Chesa kembali menitikan air matanya, bahkan ia mengigit bibir bawah agar tidak mengeluarkan suara saat menangis.
“Jam berapa Chesa di operasi, Pa”
“Masih menunggu jadwal, kemungkinan sore ini Chesa. Tapi dokter masih menunggu Ghea sadar dalu baru di ambil tindakan”
“Selain patah tulang, Ghea nggak ada luka lain kan, Pa?”
“Hanya luka lecet di kaki dan tangannya. Untuk wajahnya tidak sampai luka, hanya keningnya mengalami luka robek dan sudah di tangani”
Chesa bisa sedikit bernapas lega karena adiknya masih selamat. Walaupun harus mengalami patah tulang dan luka lain pada tubuhnya.
“Pa, Chesa belum tahu bisa pulang ke Bandung kapan. Chesa tidak mungkin meninggalkan pekerjaan mendadak”
“Jangan khawatir Chesa, doakan saja semoga Ghea bisa melewati masa sulit dan operasinya nanti bisa berjalan lancar”
“Bagaimana dengan biayanya, Pa?” tentu Chesa tidak akan lupa dengan hal paling penting yang selalu jadi momok menakutkan bagi Chesa. Hidup sebagai keluarga sederhana, tidak serta merta membuat Chesa bisa santai jika menyangkut masalah uang.
“Papa akan usahakan, Chesa. Kamu jangan pikirkan itu. sebaiknya kamu lanjutkan bekerja, biar Ghea jadi urusan Papa dan Mama”
“Iya, Pa.

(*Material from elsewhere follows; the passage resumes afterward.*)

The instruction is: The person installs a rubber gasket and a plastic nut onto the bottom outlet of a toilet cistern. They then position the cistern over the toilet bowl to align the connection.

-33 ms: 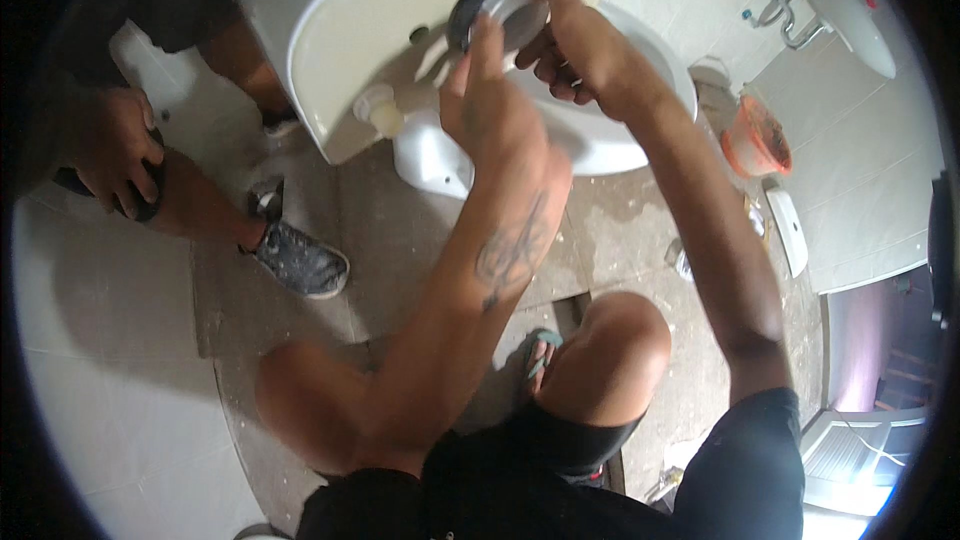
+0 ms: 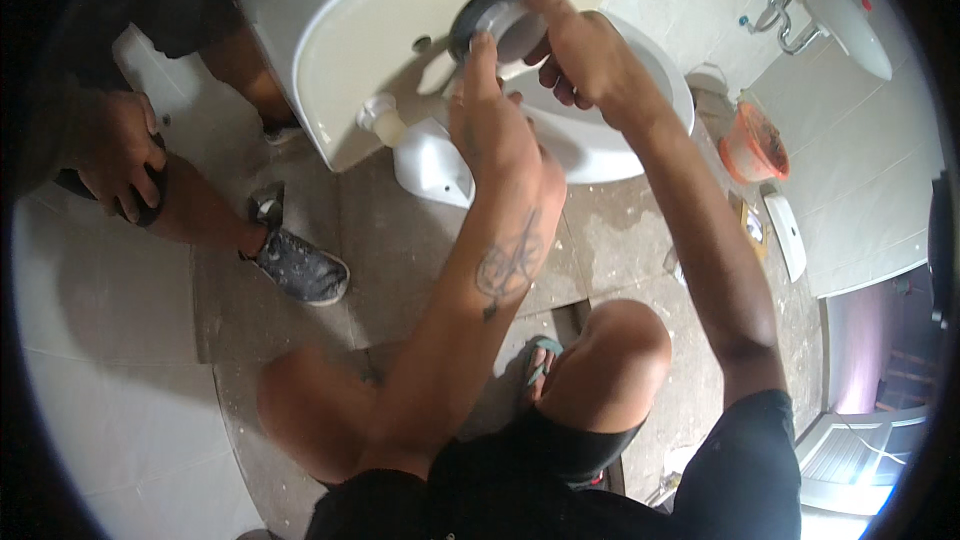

Kalau ada hal penting tolong hubungi Chesa”
“Iya, nak”
Chesa segera menghapus air matanya. Ia tidak ingin Dafa memergokinya dengan keadaan sangat kacau. Chesa kembali berdiri, dan merapikan pakaian serta membersihkan celananya yang sedikit kotor.
“Mimpi apa aku semalam harus dengan berita buruk seperti ini. Ghea, kamu harus kuat” gumam Chesa dan hampir membuatnya menangis kembali.
“Chesa, kamu sedang buat kopi apa tidur di ruang pantry?” suara Dafa membuat Chesa terkesiap. Pria itu ternyata menyusul Chesa ke pantry karena sekretarisnya tak kunjung datang.
Chesa membalik badannya dan menatap Dafa dengan ragu, “Maaf, Pak. Saya bawakan kopinya sekarang”
Dafa mengerutkan kening, matanya menyelidik ke wajah Chesa, “Kamu kenapa?”
“Maksud Bapak?”
Dafa mendekati Chesa lalu sedikit membungkuk agar bisa mengamati wajah Chesa lebih dekat. Sikap Dafa yang tiba-tiba justru membuat Chesa memundurkan tubuhnya.
“Bapak mau apa?” gumma Chesa namun terdengar jelas di telinga Dafa.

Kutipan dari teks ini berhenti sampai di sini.